Not many those mornings trod the piling streets: an old man always, fawn-bowlered, yellow-gloved and, at this
time of year, with spats of snow, would take his constitutional to the white bowling green and back, as he
would take it wet or fire on Christmas Day or Doomsday; sometimes two hale young men, with big pipes blazing,
no overcoats and wind blown scarfs, would trudge, unspeaking, down to the forlorn sea, to work up an appetite,
to blow away the fumes, who knows, to walk into the waves until nothing of them was left but the two furling
smoke clouds of their inextinguishable briars. Then I would be slap-dashing home, the gravy smell of the
dinners of others, the bird smell, the brandy, the pudding and mince, coiling up to my nostrils, when out of a
snow-clogged side lane would come a boy the spit of myself, with a pink-tipped cigarette and the violet past of
a black eye, cocky as a bullfinch, leering all to himself.

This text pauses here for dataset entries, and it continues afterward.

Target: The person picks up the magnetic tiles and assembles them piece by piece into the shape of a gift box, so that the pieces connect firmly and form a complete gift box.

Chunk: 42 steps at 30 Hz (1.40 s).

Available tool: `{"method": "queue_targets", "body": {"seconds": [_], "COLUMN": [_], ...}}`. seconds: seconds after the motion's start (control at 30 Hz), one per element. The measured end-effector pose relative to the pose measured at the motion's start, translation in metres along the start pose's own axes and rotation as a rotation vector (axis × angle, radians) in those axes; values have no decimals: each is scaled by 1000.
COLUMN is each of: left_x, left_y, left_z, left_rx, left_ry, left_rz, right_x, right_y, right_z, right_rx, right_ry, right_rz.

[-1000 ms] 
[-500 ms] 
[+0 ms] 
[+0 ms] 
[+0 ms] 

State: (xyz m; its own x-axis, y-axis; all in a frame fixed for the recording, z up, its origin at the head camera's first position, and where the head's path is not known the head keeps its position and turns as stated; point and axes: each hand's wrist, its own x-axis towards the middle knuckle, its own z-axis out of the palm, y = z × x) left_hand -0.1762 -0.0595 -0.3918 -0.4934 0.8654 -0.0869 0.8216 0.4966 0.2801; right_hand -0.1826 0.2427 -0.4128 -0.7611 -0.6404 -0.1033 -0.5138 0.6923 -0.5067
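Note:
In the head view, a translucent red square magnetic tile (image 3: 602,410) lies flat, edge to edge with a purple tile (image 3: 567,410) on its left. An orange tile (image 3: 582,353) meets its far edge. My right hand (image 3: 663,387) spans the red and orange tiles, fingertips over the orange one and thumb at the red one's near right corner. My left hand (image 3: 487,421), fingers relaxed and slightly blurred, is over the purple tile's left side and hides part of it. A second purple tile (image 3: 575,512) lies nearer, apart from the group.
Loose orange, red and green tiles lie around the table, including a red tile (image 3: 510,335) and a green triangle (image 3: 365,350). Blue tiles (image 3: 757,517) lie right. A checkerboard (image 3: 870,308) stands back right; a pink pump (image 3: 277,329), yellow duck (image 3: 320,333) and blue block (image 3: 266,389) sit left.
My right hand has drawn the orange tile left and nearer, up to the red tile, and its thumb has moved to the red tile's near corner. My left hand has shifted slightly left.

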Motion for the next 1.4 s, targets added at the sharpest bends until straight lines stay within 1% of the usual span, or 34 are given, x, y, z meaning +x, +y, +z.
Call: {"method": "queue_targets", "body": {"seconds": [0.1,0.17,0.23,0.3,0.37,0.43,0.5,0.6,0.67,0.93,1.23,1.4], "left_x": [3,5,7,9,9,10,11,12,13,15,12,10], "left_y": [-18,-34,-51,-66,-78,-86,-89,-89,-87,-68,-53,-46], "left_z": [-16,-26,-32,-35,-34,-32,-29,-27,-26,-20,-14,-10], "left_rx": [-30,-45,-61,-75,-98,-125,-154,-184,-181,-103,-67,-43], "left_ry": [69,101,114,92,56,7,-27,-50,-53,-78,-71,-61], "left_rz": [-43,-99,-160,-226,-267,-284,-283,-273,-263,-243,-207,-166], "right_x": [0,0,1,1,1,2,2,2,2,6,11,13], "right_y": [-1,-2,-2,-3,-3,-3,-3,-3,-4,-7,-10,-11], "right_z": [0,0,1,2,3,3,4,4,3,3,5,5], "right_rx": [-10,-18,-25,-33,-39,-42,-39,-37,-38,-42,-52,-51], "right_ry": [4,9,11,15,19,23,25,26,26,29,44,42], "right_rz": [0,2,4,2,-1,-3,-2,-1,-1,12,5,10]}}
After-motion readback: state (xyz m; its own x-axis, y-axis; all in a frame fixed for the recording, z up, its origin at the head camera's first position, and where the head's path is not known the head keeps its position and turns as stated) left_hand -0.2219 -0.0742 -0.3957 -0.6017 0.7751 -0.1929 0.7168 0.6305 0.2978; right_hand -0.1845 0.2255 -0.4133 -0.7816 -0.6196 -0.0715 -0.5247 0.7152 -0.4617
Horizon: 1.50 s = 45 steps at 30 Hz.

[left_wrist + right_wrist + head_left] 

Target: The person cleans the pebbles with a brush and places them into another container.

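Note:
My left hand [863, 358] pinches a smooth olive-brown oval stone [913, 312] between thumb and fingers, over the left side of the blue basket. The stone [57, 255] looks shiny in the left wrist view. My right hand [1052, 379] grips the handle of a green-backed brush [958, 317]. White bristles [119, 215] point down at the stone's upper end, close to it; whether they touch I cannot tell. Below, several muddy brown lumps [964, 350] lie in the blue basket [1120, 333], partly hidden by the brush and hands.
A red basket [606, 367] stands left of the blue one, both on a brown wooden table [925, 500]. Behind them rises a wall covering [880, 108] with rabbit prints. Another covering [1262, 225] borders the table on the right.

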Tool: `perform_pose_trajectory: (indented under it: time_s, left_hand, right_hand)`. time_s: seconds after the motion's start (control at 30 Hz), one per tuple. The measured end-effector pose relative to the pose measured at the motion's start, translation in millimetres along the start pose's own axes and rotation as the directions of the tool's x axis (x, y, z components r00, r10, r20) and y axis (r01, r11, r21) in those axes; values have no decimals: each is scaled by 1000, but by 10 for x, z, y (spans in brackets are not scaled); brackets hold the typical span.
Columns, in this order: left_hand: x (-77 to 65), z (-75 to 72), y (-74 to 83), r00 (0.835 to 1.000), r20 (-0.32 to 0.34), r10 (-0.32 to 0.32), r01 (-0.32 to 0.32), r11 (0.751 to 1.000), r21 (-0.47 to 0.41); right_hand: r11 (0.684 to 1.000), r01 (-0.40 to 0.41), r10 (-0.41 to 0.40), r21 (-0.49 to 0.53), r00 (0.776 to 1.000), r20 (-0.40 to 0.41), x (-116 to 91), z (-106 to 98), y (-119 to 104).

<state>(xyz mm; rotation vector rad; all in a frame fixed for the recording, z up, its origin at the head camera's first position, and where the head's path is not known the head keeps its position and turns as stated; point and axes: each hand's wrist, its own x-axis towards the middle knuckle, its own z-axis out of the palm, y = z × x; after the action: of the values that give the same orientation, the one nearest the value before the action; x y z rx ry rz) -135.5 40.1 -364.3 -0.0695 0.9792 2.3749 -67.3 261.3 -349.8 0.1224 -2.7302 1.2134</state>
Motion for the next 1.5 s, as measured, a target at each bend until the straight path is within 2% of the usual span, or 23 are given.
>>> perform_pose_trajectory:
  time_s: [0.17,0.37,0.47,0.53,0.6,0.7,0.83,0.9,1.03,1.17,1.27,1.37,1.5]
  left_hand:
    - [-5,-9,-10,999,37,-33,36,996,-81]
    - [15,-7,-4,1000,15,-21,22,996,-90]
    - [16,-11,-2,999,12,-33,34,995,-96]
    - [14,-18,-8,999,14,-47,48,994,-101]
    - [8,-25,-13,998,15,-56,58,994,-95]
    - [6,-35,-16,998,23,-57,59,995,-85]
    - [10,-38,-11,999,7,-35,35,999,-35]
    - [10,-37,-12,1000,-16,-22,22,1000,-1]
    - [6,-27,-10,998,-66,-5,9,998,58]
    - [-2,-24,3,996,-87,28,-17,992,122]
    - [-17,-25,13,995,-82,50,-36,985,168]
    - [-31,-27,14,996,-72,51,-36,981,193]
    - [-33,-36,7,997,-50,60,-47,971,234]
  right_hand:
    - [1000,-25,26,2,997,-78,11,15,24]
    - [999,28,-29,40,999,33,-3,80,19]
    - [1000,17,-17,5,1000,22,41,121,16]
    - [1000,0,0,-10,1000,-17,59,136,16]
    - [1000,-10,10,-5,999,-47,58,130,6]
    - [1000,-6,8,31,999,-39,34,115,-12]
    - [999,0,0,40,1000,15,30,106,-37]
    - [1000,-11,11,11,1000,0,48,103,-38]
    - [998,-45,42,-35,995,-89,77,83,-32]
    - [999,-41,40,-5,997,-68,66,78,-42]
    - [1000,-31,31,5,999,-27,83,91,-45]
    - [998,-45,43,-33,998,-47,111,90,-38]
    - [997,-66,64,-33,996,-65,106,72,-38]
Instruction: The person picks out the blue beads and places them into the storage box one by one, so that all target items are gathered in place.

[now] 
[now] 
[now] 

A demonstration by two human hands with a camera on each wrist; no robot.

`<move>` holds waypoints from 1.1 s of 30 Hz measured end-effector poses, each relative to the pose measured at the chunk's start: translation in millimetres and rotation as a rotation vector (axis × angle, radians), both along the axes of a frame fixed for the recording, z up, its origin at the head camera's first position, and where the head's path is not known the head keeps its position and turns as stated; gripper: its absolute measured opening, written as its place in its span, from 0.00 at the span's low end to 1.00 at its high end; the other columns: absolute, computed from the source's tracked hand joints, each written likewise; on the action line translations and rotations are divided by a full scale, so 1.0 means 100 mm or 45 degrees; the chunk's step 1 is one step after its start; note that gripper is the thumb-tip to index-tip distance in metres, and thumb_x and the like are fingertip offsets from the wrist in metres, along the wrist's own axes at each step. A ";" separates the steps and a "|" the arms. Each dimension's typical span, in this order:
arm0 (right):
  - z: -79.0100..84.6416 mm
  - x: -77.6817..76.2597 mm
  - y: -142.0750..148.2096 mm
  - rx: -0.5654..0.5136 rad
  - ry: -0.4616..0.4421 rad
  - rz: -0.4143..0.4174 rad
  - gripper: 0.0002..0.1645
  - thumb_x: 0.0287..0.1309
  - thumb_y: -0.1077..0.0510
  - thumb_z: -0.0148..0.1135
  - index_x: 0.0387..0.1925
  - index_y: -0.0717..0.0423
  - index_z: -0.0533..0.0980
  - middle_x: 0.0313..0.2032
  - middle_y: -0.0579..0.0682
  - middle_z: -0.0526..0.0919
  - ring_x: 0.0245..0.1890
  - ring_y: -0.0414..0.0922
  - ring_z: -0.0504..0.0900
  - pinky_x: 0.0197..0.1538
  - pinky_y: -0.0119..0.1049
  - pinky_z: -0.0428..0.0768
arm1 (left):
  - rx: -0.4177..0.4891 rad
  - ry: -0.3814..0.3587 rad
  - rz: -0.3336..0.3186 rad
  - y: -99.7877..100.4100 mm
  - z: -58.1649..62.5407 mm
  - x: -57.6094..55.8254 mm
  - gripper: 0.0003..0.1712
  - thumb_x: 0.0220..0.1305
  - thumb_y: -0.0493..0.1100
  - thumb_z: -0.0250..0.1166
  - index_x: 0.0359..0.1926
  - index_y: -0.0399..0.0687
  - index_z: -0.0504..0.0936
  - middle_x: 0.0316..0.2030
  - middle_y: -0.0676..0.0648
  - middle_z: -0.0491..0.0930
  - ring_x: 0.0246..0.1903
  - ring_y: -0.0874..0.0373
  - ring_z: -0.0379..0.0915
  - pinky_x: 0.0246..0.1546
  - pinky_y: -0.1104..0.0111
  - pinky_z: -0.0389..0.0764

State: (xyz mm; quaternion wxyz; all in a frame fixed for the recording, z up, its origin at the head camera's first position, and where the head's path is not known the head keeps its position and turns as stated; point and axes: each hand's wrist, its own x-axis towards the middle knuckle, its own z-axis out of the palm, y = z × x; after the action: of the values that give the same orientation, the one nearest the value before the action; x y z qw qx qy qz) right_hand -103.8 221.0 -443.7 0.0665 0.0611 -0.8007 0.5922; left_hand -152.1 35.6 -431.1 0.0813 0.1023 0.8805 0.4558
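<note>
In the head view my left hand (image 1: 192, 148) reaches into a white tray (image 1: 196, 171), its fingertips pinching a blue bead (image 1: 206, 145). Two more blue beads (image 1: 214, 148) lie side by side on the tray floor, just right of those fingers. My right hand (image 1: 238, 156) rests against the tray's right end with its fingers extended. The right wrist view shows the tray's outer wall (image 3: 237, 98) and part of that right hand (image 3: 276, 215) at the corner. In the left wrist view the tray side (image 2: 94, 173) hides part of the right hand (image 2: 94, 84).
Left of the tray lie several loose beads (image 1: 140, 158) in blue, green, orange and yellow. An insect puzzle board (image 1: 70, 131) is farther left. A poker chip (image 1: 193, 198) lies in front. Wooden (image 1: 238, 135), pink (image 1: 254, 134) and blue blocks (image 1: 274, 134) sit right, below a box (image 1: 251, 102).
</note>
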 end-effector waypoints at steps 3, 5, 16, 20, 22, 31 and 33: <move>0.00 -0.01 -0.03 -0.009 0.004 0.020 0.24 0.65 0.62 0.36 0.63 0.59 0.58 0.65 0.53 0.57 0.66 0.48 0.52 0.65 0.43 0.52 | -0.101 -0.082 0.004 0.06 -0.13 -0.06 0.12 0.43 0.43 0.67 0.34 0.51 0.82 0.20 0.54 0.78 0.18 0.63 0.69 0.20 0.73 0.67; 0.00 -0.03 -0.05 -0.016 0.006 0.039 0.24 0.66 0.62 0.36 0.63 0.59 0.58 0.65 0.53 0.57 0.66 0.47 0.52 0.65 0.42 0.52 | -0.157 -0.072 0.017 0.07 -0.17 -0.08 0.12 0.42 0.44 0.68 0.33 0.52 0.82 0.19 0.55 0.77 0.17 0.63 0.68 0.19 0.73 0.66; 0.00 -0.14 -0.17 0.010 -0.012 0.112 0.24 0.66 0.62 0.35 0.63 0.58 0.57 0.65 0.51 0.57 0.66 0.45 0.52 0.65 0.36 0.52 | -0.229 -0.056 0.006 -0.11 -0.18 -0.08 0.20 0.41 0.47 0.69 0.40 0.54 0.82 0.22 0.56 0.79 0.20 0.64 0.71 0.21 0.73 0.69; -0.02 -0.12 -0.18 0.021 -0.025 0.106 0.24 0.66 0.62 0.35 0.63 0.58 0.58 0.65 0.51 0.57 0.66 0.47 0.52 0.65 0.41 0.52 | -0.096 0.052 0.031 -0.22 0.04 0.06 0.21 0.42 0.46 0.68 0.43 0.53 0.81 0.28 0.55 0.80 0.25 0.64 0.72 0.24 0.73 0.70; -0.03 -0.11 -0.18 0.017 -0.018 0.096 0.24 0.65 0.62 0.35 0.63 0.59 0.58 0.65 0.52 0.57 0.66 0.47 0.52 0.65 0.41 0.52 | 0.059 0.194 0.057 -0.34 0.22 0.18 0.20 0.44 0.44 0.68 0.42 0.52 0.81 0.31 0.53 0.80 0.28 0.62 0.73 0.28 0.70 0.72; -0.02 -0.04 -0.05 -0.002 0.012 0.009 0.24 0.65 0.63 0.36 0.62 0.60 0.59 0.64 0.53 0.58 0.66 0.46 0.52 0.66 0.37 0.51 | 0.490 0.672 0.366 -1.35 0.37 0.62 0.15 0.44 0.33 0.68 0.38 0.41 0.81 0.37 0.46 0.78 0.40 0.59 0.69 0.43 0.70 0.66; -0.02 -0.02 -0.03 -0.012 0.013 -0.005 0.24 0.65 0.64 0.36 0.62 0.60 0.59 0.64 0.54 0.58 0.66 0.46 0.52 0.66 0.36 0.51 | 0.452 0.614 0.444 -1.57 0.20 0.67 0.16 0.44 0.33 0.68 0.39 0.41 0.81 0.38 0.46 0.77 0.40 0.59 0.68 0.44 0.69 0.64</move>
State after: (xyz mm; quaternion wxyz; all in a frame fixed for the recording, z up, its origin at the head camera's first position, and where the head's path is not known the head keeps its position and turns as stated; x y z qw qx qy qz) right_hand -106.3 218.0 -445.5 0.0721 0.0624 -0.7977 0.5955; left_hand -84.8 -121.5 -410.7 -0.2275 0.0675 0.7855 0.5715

I hated him on sight and sound, and would be about to put my dog whistle to my lips and blow him off the face
of Christmas when suddenly he, with a violet wink, put his whistle to his lips and blew so stridently, so high,
so exquisitely loud, that gobbling faces, their cheeks bulged with goose, would press against their tinsled
windows, the whole length of the white echoing street. For dinner we had turkey and blazing pudding, and after
dinner the Uncles sat in front of the fire, loosened all buttons, put their large moist hands over their watch
chains, groaned a little and slept. Mothers, aunts and sisters scuttled to and fro, bearing tureens. Auntie
Bessie, who had already been frightened, twice, by a clock-work mouse, whimpered at the sideboard and had some
elderberry wine. The dog was sick. Auntie Dosie had to have three aspirins, but Auntie Hannah, who liked port,
stood in the middle of the snowbound back yard, singing like a big-bosomed thrush. I would blow up balloons to
see how big they would blow up to; and, when they burst, which they all did, the Uncles jumped and rumbled. In
the rich and heavy afternoon, the Uncles breathing like dolphins and the snow descending, I would sit among
festoons and Chinese lanterns and nibble dates and try to make a model man-o'-war, following the Instructions
for Little Engineers, and produce what might be mistaken for a sea-going tramcar.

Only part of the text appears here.